Lillia's mouth rounded into a small "O," her eyes shining with the purest, untainted admiration—like a night sky filled with countless stars.
"Brother, you're amazing!"
She leapt off the sofa, fluttering toward Alan like a butterfly.
"I want to try too! Teach me, quickly!"
She stretched out her eager little hands, aiming straight for the white ash wand in Alan's grasp.
Alan flicked his wrist, drawing the wand back—gentle, yet firm—just out of her reach.
"No, Lillia."
His tone remained warm, but there was something within it that made her freeze at once. It was a quality that brooked no argument, a kind of authority born from an unassailable wall of knowledge.
"Magic requires an extraordinary degree of precision and control."
Alan met his sister's gaze, enunciating each word, though in truth his explanation was also meant for their parents.
"That spell—if my magical output had deviated even by 0.1%, the fragments would not have fused perfectly. Instead, they would have exploded at several times the speed of sound, scattering into a deadly cloud of glass dust."
He paused, letting the weight of his words sink in, then spoke even more firmly:
"Or, if the channeling of my mental focus had gone astray, the shards could have fused into a jagged, spiked mass—a lethal object. Without establishing a complete, absolutely safe, and measurable training protocol, any reckless attempt could lead to irreversible consequences."
His words, so cold in their scientific rigor, fell like icy water over Lillia's excitement, dousing her heated impulses.
Her lips pouted slightly, disappointment tugging at her features. She couldn't understand most of the complex terms her brother used, but she understood the weight of words like deadly, dangerous, and irreversible.
Meanwhile, Carla and Robert were utterly shaken.

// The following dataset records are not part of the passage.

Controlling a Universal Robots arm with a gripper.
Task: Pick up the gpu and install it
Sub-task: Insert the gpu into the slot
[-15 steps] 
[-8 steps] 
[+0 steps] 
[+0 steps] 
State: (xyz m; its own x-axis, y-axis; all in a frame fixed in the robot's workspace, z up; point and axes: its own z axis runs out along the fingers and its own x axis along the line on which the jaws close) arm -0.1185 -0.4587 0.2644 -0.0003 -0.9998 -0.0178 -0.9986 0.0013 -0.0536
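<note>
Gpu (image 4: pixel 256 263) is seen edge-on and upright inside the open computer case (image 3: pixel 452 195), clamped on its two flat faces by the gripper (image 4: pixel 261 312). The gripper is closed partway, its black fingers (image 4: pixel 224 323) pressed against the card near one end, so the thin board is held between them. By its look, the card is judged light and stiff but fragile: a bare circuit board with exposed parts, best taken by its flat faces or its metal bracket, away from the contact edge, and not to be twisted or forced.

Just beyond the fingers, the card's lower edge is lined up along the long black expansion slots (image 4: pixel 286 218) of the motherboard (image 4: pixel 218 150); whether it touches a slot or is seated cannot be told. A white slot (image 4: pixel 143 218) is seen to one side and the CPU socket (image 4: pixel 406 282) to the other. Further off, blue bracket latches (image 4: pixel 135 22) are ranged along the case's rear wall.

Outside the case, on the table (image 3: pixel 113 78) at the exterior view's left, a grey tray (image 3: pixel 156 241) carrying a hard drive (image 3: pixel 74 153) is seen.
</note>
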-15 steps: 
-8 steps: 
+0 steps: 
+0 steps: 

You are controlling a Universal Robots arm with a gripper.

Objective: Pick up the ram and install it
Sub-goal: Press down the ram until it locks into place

They exchanged a glance, and within it lay both fear and relief. They had thought magic to be like the stories in fairy tales—say the right words and your wish would come true. But only now, through Alan's explanation, did they glimpse the abyss of risk and complexity that lurked beneath the miracle.
Through this flawless demonstration, Alan had done more than prove his ability.
Far more importantly, he had established, within this family newly exposed to the world of magic, his own position as the sole "magical authority" and "arbiter of safety."